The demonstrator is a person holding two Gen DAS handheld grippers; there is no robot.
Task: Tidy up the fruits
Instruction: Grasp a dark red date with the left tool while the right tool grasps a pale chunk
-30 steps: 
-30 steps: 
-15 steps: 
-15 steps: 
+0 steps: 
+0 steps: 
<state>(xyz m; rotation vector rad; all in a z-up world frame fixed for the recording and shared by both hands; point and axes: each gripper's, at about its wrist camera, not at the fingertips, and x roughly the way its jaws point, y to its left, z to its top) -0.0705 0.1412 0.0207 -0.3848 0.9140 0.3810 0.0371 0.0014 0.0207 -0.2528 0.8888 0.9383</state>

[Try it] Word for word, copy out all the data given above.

[Written solution]
The demonstrator is a person holding two Gen DAS handheld grippers; there is no robot.
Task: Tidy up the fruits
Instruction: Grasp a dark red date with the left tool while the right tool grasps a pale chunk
-30 steps: 
-30 steps: 
-15 steps: 
-15 steps: 
+0 steps: 
+0 steps: 
<state>(xyz m; rotation vector rad; all in a z-up world frame fixed for the recording and shared by both hands; point and axes: each gripper's, at about its wrist camera, not at the fingertips, and x roughly the way its jaws point, y to its left, z to its top) -0.0705 0.1412 0.0207 -0.3848 0.9140 0.3810 0.0371 0.0014 0.0207 -0.2528 0.8888 0.9383</state>

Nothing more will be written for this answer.